Although roasting the meat first, as Taylor and Brown suggest, gives the broth the deep savouriness of a Sunday roast, if you have time to simmer the raw joints for several hours, you’ll reap a cleaner, clearer broth that testers claim tastes more intensely of chicken, and softer, juicier meat. (The time-pressed, however, should follow Taylor’s lead to have cock-a-leekie on the table in under two hours.)

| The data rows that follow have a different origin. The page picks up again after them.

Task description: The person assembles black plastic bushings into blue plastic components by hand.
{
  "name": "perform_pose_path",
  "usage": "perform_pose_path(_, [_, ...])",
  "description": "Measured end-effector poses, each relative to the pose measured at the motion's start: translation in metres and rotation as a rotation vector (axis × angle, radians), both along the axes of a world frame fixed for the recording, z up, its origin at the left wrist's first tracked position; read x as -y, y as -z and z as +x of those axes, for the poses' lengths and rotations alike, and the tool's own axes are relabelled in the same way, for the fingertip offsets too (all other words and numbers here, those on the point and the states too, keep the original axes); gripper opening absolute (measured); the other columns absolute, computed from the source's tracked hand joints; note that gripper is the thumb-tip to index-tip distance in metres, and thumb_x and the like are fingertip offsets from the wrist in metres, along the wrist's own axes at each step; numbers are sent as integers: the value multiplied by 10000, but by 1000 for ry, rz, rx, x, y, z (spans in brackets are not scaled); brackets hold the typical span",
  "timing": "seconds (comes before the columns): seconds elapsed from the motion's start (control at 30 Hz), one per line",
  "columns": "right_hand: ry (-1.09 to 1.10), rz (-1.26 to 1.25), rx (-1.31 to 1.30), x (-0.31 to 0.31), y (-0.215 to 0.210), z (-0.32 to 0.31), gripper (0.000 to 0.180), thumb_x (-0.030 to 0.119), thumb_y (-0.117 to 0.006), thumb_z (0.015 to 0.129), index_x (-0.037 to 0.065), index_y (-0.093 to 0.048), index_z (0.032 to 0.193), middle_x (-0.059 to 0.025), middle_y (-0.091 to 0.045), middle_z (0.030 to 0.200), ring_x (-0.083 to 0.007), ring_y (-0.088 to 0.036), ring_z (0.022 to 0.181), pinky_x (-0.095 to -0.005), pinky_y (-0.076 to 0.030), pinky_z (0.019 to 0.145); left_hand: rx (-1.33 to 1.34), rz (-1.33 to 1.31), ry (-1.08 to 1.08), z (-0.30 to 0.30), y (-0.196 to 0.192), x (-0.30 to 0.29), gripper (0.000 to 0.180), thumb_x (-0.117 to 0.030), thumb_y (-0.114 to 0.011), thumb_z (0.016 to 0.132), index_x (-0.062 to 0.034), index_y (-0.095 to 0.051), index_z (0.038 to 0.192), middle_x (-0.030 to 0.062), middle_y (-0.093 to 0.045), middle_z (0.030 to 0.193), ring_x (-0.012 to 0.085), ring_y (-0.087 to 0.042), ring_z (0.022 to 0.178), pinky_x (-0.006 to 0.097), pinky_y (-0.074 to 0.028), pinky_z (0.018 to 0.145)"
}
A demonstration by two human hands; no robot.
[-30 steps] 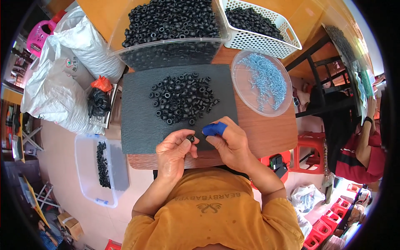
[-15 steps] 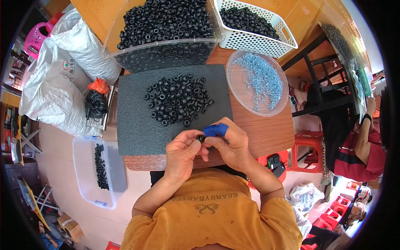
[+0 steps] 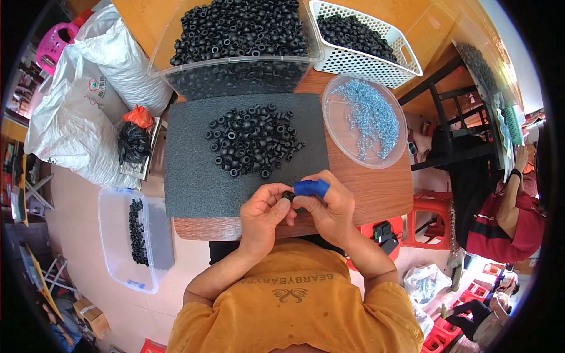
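Two bare hands meet just below the middle of the frame, over the near edge of a dark grey foam mat (image 3: 194,176) that lies on a wooden table (image 3: 376,188). The left hand (image 3: 263,215) has its fingers pinched together on a small black rubber grommet (image 3: 288,195), and the right hand (image 3: 329,209) closes on the same piece from the other side; a blue cover (image 3: 311,187) wraps one finger of the right hand, touching the grommet. Whether a second small part sits between the fingertips cannot be told.

Just above the hands, at the middle of the mat, lies a loose pile of black grommets (image 3: 253,141), spread flat and apart from the hands. Right of the mat stands a round clear plastic dish (image 3: 344,138) holding small pale blue pieces (image 3: 371,117). At the top centre of the frame a clear plastic bin (image 3: 235,70) is heaped with more black grommets, and to its right a white perforated basket (image 3: 376,62) holds another load of them.

At the upper left sit white sacks (image 3: 76,123), with a black bag (image 3: 132,143) just beside the mat's left edge. At the lower left, on the floor, a clear tub (image 3: 126,247) holds a strip of black pieces. At the right edge another person's red sleeve (image 3: 506,229) shows.
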State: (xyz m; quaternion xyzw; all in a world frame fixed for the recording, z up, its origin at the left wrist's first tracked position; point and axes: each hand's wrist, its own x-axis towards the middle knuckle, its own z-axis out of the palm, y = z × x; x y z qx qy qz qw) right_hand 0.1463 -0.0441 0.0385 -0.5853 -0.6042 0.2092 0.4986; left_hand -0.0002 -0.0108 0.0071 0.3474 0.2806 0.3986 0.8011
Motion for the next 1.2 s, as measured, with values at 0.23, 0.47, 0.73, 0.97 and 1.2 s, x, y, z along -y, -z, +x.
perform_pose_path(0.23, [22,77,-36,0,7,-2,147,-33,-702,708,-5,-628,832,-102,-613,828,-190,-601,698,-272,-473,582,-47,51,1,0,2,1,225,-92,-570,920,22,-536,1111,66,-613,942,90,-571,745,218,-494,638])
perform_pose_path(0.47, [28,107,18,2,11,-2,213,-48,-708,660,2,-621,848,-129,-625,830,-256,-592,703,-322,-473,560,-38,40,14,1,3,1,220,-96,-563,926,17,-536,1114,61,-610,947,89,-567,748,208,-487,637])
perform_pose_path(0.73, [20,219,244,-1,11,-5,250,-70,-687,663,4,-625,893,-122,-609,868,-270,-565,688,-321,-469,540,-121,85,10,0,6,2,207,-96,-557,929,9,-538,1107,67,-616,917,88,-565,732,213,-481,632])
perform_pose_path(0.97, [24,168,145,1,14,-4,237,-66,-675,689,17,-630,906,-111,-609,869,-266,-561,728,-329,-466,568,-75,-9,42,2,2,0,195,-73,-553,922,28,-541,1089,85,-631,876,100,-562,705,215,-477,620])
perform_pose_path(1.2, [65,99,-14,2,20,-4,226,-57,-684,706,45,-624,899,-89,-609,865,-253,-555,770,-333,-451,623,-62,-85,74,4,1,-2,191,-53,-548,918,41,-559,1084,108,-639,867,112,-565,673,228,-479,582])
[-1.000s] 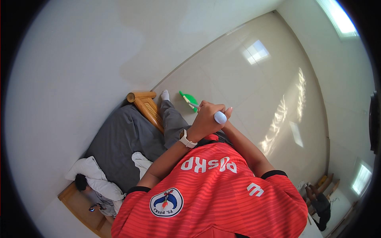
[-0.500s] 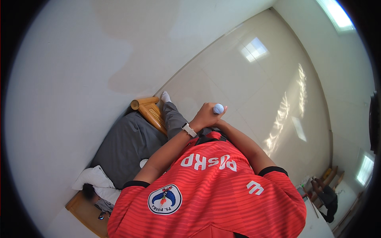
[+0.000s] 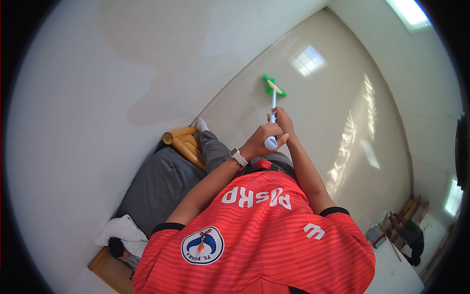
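Head view: looking down over a red shirt at both arms stretched forward above a glossy tiled floor.
Work in hand: a mop is being pushed over the floor; its green head rests on the tiles close to the foot of the white wall, well ahead of the person.
Doing it well: I judge the head should stay flat on the tiles, strokes should overlap, and the stick should be steered from the top hand while the lower one presses; near the wall, short strokes would keep the head from knocking it.
Left hand: closed firmly round the rounded top end of the pale stick, a watch on the wrist.
Right hand: wrapped shut round the stick just below the left hand, the two touching.
Mop position: the stick runs from the hands straight away to the green head.
Nearby: a bed with a grey cover and a wooden frame lies along the wall at the person's left; white pillows sit at its near end.
Far corner: dark furniture at the lower right, too small to tell.
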Tool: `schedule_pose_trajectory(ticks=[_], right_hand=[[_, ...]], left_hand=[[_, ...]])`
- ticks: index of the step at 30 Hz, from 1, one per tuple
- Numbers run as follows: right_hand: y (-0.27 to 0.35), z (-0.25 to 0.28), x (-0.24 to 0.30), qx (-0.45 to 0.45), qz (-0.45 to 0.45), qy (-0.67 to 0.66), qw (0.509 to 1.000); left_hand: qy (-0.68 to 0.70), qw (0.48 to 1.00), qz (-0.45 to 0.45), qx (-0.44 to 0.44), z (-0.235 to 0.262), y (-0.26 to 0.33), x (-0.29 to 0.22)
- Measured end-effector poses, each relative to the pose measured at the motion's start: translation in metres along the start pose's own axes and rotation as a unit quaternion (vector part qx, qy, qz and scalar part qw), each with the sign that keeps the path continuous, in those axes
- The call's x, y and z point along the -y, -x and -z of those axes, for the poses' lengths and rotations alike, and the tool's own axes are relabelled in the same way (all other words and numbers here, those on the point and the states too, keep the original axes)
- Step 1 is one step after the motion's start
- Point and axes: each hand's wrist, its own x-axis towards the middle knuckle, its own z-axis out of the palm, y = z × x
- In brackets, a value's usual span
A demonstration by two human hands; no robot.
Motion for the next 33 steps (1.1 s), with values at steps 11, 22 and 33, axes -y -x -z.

Many older recipes, including Johnstone’s and that in F Marian McNeill’s 1929 work The Scots Kitchen: Its Traditions and Lore with Old-time Recipes, also include beef of some sort, Johnstone being of the belief that, “if soup be the foundation of a good dinner, it is equally true that beef is the only foundation of a good soup.” Grigson’s version, from the Observer Guide to British Cookery, also collected in the Best of Jane Grigson, makes a stock from beef shin before adding the bird, which yields a rich, sticky and very beefy base – the chicken doesn’t stand a chance. Gorgeous, of course, but not much cock for your leekie.

Brown adds a grilled sausage to the mix. A nut-brown sausage, of course, is rarely an unwelcome thing to come across at the bottom of the bowl, but unless you are making cock-a-leekie from a carcass that has been picked entirely clean, and feel in desperate need of extra protein, it does tend to overpower the delicate flavour of the broth.